Goal of the exercise - Pull every line that includes the word "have" out of the data below and copy it.

Material shown: Begin

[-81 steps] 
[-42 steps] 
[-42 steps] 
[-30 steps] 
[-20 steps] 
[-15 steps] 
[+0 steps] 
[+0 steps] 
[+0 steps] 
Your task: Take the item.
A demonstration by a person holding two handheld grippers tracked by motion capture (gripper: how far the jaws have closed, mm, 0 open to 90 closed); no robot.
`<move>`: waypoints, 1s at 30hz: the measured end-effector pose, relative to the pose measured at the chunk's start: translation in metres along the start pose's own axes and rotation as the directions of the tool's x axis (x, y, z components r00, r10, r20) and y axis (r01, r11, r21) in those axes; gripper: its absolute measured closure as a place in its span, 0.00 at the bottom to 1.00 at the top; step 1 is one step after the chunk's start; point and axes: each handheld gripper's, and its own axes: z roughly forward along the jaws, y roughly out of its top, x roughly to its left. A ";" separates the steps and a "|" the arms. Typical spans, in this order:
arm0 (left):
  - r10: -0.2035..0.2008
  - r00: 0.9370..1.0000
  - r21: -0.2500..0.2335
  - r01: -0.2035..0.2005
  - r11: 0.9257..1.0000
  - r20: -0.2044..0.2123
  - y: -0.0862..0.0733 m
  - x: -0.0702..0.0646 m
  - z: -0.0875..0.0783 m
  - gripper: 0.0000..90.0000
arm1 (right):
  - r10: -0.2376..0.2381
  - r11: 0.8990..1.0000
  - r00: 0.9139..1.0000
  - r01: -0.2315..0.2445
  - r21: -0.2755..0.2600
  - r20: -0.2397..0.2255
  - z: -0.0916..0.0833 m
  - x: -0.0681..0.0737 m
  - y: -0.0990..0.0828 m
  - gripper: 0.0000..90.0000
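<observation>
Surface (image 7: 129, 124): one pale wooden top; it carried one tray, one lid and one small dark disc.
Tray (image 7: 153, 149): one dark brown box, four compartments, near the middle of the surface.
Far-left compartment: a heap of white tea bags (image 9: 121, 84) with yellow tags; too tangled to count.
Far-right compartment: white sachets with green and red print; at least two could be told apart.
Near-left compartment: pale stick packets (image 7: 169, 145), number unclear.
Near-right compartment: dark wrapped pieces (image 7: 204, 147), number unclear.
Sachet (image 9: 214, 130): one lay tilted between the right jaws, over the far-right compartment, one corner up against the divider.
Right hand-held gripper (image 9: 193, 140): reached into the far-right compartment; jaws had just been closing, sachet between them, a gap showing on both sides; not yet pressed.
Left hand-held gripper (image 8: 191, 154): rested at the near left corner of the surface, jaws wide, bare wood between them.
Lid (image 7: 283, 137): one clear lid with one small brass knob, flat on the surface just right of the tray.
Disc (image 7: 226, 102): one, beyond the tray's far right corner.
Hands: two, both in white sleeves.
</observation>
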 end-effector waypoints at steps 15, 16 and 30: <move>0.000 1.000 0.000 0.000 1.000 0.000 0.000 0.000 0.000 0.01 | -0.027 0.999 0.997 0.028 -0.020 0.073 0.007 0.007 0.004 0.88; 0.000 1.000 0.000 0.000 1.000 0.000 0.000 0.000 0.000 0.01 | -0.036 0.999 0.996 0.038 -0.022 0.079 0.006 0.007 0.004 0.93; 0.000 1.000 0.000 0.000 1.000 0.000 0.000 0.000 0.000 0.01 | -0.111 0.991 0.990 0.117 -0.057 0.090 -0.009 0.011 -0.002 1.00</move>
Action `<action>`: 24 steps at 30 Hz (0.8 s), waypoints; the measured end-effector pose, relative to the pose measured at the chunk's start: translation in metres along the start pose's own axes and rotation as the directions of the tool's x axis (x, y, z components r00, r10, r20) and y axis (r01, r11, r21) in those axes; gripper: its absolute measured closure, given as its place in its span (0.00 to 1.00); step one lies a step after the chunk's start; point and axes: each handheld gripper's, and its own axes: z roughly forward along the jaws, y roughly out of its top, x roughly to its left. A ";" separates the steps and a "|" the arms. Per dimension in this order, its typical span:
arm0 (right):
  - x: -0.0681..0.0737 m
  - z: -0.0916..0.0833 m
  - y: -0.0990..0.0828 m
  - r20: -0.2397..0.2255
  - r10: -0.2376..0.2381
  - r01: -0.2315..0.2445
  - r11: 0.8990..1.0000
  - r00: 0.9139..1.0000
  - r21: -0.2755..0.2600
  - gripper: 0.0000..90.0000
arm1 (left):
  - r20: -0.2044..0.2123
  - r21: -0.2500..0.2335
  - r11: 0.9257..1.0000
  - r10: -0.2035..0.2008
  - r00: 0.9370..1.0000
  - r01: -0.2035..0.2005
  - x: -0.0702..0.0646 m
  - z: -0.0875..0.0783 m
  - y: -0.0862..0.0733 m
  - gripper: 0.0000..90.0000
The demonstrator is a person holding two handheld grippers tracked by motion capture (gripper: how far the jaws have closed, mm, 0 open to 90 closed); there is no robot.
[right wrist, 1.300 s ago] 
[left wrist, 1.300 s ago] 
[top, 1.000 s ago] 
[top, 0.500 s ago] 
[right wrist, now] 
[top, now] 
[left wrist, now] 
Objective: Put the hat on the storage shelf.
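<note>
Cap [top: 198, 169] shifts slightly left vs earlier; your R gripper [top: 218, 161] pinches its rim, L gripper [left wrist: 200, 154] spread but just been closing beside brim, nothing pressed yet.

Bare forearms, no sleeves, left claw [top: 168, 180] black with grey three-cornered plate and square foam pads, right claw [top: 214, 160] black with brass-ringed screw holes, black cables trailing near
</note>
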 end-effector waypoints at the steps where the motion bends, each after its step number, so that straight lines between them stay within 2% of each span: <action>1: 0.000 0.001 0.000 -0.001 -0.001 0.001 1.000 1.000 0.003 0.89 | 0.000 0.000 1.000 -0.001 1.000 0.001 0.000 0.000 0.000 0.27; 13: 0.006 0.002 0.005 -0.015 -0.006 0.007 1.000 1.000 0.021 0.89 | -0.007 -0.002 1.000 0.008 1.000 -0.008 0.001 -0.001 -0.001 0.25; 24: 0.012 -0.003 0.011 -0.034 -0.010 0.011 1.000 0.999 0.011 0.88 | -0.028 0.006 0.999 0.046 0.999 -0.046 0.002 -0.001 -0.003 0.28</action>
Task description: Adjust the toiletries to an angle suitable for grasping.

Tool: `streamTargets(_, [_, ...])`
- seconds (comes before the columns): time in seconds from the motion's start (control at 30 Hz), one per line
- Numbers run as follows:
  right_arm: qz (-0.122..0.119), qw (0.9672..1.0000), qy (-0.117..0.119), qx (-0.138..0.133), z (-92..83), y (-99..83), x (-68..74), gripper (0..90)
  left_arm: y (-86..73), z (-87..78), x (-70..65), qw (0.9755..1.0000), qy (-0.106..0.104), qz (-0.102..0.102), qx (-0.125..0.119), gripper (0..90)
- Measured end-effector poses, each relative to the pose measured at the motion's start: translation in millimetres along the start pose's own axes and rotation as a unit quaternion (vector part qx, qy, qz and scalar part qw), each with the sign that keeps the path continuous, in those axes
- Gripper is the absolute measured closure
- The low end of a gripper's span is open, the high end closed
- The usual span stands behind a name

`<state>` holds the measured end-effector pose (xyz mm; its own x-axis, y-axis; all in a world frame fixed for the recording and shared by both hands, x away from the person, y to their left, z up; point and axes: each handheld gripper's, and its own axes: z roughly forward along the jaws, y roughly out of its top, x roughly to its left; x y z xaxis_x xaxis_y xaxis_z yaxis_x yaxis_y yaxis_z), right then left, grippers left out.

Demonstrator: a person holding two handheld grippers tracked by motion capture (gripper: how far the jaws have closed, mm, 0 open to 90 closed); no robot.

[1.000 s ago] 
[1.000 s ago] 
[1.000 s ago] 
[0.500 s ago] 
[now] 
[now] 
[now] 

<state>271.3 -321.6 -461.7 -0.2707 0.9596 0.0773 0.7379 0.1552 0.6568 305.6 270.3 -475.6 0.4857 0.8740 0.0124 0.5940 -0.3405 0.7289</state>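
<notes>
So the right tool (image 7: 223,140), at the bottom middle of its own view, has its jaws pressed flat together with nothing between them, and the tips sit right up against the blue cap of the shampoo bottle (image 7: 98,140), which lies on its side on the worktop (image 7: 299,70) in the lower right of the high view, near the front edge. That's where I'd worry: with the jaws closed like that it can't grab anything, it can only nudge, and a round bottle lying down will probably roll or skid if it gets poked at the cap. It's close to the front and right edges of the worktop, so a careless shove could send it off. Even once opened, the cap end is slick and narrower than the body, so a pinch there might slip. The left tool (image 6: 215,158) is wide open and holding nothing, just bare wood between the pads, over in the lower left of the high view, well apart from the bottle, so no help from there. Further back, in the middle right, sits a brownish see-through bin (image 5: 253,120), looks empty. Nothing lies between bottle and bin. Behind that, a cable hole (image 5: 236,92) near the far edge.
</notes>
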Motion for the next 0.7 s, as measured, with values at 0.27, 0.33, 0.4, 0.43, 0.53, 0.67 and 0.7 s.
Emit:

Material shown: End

Task output -
A demonstration by a person holding two handheld grippers tracked by motion capture (gripper: how far the jaws have closed, mm, 0 open to 90 closed); no robot.
The demonstrator is a person holding two handheld grippers tracked by motion capture (gripper: how far the jaws have closed, mm, 0 open to 90 closed); there is no robot.
Demonstrator: a person holding two handheld grippers tracked by motion capture (gripper: how far the jaws have closed, mm, 0 open to 90 closed); no robot.

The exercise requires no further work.